■ DATASET CONTENT:
'''

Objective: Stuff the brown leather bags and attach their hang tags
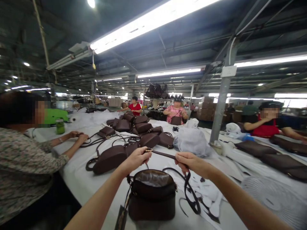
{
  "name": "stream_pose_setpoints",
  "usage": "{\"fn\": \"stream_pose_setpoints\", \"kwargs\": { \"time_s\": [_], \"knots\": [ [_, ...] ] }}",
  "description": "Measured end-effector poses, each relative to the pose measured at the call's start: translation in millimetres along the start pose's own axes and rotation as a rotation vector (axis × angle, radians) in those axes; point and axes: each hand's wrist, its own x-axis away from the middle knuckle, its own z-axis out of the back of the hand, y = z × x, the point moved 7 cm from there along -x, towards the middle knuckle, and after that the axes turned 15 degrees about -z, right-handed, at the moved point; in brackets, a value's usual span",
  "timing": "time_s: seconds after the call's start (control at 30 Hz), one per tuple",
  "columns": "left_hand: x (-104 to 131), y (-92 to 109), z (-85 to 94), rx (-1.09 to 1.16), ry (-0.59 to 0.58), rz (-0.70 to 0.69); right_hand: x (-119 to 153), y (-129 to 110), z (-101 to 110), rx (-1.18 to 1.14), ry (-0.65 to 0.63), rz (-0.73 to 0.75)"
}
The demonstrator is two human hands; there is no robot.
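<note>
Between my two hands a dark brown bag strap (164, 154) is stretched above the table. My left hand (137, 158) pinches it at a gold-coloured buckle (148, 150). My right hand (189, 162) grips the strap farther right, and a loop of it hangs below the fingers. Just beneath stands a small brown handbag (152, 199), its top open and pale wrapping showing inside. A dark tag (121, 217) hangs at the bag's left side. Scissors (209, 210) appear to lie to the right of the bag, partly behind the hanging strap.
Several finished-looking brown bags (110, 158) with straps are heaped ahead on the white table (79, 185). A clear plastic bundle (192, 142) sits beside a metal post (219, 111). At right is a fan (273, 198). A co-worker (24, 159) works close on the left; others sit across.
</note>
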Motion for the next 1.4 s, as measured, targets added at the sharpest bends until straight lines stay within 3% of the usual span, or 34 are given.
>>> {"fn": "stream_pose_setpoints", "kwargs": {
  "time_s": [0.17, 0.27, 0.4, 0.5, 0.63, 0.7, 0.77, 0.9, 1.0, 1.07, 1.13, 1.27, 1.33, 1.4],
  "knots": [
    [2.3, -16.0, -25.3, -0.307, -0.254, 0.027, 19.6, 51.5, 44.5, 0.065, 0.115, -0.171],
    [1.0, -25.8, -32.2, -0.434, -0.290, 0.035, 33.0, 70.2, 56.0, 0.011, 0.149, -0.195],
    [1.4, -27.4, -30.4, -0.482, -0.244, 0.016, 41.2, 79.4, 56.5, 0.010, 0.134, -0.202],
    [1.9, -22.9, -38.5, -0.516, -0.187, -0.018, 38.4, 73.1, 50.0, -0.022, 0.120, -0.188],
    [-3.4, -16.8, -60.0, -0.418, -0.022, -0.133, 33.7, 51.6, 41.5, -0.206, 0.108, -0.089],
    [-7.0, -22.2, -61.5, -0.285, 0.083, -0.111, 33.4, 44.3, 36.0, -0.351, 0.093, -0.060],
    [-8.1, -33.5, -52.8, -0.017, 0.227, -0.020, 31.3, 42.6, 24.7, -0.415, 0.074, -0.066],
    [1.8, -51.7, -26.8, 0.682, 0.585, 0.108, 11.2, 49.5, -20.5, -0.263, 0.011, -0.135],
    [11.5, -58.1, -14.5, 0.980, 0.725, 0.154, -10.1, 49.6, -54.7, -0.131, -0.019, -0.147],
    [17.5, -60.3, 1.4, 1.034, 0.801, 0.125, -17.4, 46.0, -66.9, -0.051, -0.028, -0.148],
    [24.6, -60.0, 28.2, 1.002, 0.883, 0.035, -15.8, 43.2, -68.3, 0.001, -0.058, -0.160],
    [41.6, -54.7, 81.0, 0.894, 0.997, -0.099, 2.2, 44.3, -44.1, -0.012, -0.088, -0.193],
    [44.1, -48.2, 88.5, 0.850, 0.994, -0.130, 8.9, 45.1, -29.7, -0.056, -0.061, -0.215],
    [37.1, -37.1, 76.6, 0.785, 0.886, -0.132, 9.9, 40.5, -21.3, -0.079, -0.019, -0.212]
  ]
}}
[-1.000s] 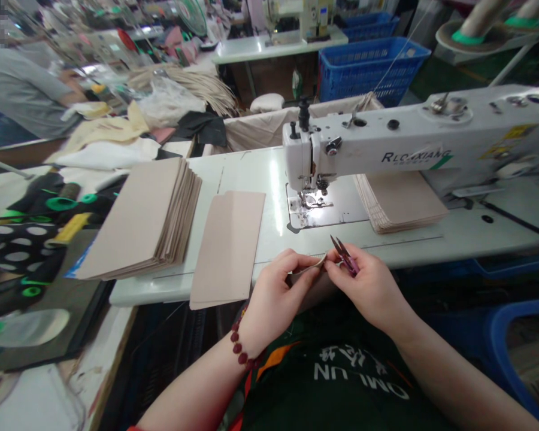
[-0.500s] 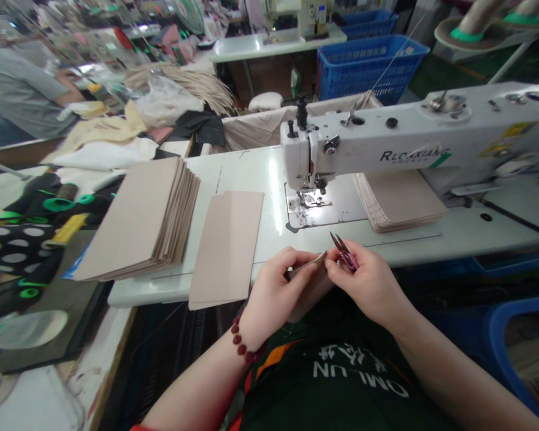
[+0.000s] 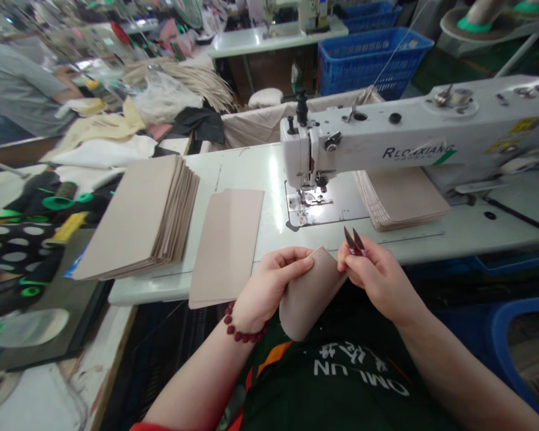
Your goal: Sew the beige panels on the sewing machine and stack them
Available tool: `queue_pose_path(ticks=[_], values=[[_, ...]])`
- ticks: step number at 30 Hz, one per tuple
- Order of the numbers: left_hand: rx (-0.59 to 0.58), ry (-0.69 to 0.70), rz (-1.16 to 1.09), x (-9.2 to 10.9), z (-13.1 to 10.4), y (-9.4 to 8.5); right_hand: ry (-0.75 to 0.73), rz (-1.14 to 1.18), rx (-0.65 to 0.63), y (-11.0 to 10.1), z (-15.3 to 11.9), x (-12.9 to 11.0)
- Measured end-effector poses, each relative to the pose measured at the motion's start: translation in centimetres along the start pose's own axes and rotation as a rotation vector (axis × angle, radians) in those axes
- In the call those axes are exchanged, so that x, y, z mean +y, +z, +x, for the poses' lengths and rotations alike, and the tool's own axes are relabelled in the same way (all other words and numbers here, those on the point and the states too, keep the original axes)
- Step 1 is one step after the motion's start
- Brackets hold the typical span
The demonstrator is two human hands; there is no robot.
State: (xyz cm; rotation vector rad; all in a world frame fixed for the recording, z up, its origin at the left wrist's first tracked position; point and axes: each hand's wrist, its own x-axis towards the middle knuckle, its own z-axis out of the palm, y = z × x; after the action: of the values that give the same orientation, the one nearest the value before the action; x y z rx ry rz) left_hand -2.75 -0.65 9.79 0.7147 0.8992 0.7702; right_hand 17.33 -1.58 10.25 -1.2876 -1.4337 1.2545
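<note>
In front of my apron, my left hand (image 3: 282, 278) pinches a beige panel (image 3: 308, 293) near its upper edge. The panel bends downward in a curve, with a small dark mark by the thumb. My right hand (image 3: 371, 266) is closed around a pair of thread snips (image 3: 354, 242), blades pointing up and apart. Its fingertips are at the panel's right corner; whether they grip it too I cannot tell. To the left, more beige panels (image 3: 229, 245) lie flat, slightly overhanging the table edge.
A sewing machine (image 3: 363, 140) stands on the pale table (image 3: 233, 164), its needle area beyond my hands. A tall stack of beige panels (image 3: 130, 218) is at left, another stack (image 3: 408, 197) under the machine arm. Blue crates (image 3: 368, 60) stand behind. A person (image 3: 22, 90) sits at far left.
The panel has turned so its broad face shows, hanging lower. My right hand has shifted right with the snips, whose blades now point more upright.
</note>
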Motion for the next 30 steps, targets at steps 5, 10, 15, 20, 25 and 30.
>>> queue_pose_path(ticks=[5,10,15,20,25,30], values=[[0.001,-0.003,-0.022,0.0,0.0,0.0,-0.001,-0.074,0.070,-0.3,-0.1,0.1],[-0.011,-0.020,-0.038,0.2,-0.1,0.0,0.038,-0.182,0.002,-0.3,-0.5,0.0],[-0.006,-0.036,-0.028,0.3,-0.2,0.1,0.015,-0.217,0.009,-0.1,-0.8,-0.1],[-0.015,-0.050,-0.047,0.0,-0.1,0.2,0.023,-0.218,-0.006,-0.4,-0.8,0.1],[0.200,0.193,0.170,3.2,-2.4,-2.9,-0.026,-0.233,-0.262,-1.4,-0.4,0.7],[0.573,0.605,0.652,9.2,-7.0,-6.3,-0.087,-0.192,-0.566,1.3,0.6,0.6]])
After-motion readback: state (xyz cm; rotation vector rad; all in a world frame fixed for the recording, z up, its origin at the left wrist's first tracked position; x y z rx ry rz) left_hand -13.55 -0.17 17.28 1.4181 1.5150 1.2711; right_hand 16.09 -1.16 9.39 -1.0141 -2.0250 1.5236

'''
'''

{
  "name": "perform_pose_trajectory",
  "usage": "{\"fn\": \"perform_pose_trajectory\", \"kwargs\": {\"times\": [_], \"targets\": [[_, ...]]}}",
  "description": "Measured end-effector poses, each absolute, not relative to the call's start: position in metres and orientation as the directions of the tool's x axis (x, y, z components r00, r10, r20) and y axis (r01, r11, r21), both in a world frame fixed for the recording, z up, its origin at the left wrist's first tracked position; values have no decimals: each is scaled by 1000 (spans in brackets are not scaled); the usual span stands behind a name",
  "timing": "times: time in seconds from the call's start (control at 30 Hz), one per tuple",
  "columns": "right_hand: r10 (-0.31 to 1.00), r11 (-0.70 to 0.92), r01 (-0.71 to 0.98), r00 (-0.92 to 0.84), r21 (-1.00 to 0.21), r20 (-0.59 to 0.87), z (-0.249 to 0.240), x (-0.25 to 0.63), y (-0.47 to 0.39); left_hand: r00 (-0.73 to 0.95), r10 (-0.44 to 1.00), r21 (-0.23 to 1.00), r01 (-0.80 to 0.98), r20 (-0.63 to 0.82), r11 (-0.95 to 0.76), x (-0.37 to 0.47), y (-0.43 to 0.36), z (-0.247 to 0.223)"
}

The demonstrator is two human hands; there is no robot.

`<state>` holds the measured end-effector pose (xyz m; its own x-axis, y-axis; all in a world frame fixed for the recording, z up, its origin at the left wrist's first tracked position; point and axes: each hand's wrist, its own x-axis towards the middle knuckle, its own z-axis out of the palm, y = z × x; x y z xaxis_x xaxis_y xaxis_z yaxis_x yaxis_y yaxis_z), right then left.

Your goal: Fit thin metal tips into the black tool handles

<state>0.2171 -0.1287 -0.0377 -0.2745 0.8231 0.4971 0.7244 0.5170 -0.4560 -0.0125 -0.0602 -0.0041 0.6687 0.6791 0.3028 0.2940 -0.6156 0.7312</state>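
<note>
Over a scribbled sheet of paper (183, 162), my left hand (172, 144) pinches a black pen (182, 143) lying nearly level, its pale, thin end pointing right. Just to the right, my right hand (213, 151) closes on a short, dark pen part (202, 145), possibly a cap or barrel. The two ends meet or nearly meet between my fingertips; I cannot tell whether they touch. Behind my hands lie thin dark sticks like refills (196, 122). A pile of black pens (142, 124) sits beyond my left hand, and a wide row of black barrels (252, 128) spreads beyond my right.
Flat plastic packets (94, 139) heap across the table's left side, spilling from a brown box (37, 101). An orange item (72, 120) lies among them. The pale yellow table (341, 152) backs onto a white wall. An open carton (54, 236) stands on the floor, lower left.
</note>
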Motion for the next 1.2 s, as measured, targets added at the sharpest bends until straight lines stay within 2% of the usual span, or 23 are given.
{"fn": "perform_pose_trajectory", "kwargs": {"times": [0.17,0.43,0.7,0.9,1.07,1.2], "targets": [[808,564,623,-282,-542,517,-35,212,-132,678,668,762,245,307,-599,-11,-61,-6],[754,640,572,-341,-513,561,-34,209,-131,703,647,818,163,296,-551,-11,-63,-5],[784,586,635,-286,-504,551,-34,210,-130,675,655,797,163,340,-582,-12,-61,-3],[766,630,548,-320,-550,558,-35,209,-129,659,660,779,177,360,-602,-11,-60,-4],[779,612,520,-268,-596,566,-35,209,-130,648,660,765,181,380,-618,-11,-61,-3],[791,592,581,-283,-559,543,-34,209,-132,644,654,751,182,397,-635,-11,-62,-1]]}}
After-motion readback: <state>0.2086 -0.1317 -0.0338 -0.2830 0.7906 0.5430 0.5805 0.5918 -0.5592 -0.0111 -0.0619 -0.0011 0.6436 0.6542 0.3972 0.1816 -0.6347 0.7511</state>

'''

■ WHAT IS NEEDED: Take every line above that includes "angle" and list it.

■ SOLUTION:
  "description": "Measured end-effector poses, each relative to the pose measured at the call's start: translation in millimetres along the start pose's own axes and rotation as a rotation vector (axis × angle, radians) in those axes; point and axes: each hand's wrist, its own x-axis away from the middle knuckle, its own z-axis out of the back of the hand, y = z × x, the point moved 7 cm from there along -x, towards the middle knuckle, and after that the axes turned 15 degrees about -z, right-handed, at the moved point; in brackets, a value's usual span",
- Measured end-effector poses, each relative to the pose measured at the motion's start: translation in centimetres along the start pose's own axes and rotation as a rotation vector (axis × angle, radians) in those axes

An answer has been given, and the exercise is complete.